MEMORY1 MEMORY2 MEMORY3 MEMORY4 MEMORY5 MEMORY6 MEMORY7 MEMORY8
1 2.5 2.5 4 5 6 7 8
Suppose I have the above ranking of 8 items. There are 2 ways to break this tie: 1 2 3 4 5 6 7 8
or 1 3 2 4 5 6 7 8
. I am trying to write a function which outputs these two possible sequences when given the original ranking with ties in it.
In the case of
MEMORY1 MEMORY2 MEMORY3 MEMORY4 MEMORY5 MEMORY6 MEMORY7 MEMORY8
4.5 4.5 4.5 4.5 4.5 4.5 4.5 4.5
All items are tied, so there's 8!
possible sequences. permn(8)
or something similar would enumerate the sequences just fine.
In the case of
MEMORY1 MEMORY2 MEMORY3 MEMORY4 MEMORY5 MEMORY6 MEMORY7 MEMORY8
7.5 5 5 2 7.5 2 2 5
There are 3! x 3! x 2! = 72
possible sequences. How can I write a function that outputs these 72 possible sequences given the original ranking?
myfun = function(ranking){
output = vector()
values = sort(unique(ranking))
if(length(values) < 8){
#if there are ties
for(i in 1:length(values)){
value_in_question = values[i]
if(sum(value_in_question %in% values[i] == 1)){
output = output
}else output[i] = permn(values[i])
}
}
return(output)
}
This is my attempt, it doesn't work. And I'm having trouble coming up with a way to enumerate the sequences when there are multiple ties...
EDIT:
dat = c(2.5, 2.5, 2.5, 2.5, 6.5, 6.5, 6.5, 6.5)

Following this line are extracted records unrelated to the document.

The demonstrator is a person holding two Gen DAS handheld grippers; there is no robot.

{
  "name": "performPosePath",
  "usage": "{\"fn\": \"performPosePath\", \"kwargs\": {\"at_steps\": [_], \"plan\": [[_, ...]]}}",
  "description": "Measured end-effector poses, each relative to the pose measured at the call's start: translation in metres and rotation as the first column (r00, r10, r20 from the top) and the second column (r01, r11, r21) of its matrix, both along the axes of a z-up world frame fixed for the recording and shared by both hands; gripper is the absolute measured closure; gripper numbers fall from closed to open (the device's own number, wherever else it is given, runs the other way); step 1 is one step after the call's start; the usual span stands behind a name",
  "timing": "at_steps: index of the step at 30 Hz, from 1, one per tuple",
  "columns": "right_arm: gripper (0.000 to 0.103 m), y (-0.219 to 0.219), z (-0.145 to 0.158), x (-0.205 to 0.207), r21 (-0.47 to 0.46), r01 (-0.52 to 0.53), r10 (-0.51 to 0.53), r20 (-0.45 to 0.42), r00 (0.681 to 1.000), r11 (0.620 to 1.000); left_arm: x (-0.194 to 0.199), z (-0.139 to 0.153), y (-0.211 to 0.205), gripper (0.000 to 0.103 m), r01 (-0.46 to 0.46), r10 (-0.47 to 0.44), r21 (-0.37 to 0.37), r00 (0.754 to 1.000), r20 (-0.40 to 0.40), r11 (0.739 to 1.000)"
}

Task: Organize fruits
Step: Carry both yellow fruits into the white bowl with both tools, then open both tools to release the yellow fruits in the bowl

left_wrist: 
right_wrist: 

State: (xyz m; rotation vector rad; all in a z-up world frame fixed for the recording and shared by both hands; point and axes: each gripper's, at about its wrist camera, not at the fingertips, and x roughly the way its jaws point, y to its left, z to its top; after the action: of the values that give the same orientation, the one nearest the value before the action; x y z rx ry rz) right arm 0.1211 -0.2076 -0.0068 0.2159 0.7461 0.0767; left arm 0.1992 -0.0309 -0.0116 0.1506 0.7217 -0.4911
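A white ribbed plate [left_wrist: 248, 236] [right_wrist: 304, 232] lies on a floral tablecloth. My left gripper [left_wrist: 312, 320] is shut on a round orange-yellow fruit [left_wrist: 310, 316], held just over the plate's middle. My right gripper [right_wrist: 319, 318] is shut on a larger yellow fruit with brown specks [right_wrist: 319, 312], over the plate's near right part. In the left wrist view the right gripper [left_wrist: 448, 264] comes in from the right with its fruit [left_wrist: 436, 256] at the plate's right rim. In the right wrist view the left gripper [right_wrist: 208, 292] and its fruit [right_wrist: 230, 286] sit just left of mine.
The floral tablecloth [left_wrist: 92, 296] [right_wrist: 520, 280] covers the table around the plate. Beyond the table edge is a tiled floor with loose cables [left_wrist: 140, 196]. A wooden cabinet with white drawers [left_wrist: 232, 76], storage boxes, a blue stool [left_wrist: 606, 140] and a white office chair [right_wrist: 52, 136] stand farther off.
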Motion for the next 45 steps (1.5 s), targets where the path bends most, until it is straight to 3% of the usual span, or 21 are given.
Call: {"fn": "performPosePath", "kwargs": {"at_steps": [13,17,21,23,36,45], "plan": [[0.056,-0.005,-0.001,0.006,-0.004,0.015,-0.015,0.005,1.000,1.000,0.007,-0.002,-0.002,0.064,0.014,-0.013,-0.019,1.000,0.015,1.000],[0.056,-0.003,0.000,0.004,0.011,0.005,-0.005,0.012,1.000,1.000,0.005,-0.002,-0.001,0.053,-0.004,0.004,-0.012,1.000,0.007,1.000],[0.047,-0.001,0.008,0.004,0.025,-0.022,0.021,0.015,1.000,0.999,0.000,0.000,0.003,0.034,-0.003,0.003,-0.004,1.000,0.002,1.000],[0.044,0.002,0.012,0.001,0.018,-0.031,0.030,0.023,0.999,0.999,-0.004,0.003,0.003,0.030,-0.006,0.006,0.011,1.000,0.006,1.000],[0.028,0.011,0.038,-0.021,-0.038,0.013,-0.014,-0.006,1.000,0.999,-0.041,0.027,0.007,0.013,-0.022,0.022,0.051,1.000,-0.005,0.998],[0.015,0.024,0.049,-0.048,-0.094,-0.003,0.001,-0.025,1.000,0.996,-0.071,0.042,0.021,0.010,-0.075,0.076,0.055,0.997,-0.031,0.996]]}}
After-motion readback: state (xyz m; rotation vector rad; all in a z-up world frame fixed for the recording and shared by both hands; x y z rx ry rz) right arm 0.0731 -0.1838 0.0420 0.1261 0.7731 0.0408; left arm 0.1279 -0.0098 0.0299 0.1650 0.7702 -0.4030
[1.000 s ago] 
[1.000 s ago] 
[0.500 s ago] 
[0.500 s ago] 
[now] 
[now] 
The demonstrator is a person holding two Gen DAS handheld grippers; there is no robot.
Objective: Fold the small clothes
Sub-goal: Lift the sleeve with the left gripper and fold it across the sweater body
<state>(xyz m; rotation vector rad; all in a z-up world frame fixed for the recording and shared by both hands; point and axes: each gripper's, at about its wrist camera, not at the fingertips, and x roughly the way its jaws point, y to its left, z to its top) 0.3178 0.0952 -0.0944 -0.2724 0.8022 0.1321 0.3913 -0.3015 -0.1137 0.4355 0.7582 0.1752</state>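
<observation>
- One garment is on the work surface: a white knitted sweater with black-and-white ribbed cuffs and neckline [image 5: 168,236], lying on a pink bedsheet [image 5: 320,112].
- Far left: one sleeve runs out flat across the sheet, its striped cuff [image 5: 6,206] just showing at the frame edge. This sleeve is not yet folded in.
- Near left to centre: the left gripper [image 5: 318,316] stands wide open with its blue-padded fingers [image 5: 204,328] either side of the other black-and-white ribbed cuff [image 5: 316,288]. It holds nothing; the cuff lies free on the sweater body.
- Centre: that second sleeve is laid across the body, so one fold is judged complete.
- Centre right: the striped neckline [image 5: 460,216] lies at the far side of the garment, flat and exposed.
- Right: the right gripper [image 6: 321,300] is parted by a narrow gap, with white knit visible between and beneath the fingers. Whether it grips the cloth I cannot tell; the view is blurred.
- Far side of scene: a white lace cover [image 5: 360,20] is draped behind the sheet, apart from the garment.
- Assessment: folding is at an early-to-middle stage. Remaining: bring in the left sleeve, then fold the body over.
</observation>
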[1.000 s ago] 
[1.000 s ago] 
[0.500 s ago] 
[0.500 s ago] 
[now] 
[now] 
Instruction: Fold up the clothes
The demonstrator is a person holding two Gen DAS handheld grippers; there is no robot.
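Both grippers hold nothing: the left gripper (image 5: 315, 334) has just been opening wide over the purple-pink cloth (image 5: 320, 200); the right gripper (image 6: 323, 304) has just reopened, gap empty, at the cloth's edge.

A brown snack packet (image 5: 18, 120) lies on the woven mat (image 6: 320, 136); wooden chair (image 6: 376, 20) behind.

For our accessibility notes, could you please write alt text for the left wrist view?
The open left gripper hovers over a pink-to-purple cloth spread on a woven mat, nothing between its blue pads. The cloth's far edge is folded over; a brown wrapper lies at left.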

names(dat) <- paste0("MEMORY", 1:8)
## Group similar items, compute run lengths, then permute
library(combinat) # permn
gs <- cumsum(abs(c(0, diff(sort(dat)))) > 1e-9)
lens <- rle(gs)$lengths
lst <- mapply(function(a,b) lapply(permn(1:b), `+`, a), c(0, cumsum(head(lens, -1))), lens)
## Expand into data.frame (don't expand if all were the same)
res <- if(!is.null(dim(lst)) && dim(lst)[2] == 1) lst else expand.grid(lst)
Error: cannot allocate vector of size 16.0 Gb
In addition: Warning messages:
1: In rep.int(seq_len(nx), rep.int(rep.fac, nx)) :
Reached total allocation of 8070Mb: see help(memory.size)
2: In rep.int(seq_len(nx), rep.int(rep.fac, nx)) :
Reached total allocation of 8070Mb: see help(memory.size)
3: In rep.int(seq_len(nx), rep.int(rep.fac, nx)) :
Reached total allocation of 8070Mb: see help(memory.size)
4: In rep.int(seq_len(nx), rep.int(rep.fac, nx)) :
Reached total allocation of 8070Mb: see help(memory.size)
5: In rep.int(seq_len(nx), rep.int(rep.fac, nx)) :
Reached total allocation of 8070Mb: see help(memory.size)
6: In rep.int(seq_len(nx), rep.int(rep.fac, nx)) :
Reached total allocation of 8070Mb: see help(memory.size)
Since you are comparing floats, you don't want to use ==
tests. Instead, check that the difference between numbers is sufficiently small. Here is a possible solution that makes no claims on efficiency.
## Example
dat <- c(7.5, 5, 5, 2, 7.5, 2, 2, 5)
names(dat) <- paste0("MEMORY", 1:8)
## Group similar items, compute run lengths, then permute
library(combinat) # permn
gs <- cumsum(abs(c(0, diff(sort(dat)))) > 1e-9)
lens <- rle(gs)$lengths
lst <- mapply(function(a,b) lapply(permn(1:b), `+`, a),
c(0, cumsum(head(lens, -1))), lens, SIMPLIFY = FALSE)
## Expand into data.frame (don't expand if all were the same)
res <- if(!is.null(dim(lst)) && dim(lst)[2] == 1) lst else expand.grid(lst)
## Unnest columns if desired
res <- data.frame(t(apply(res, 1, unlist)))
## Name the columns
names(res) <- names(sort(dat))
head(res)
# MEMORY4 MEMORY6 MEMORY7 MEMORY2 MEMORY3 MEMORY8 MEMORY1 MEMORY5
# 1 1 2 3 4 5 6 7 8
# 2 1 3 2 4 5 6 7 8
# 3 3 1 2 4 5 6 7 8
# 4 3 2 1 4 5 6 7 8
# 5 2 3 1 4 5 6 7 8
# 6 2 1 3 4 5 6 7 8
## Gets all 72 sequences from example: 3!*3!*2!
nrow(res)
# [1] 72
The result should be a data.frame where each row is one of the possible sequences (the sequences being indexes of the sorted data).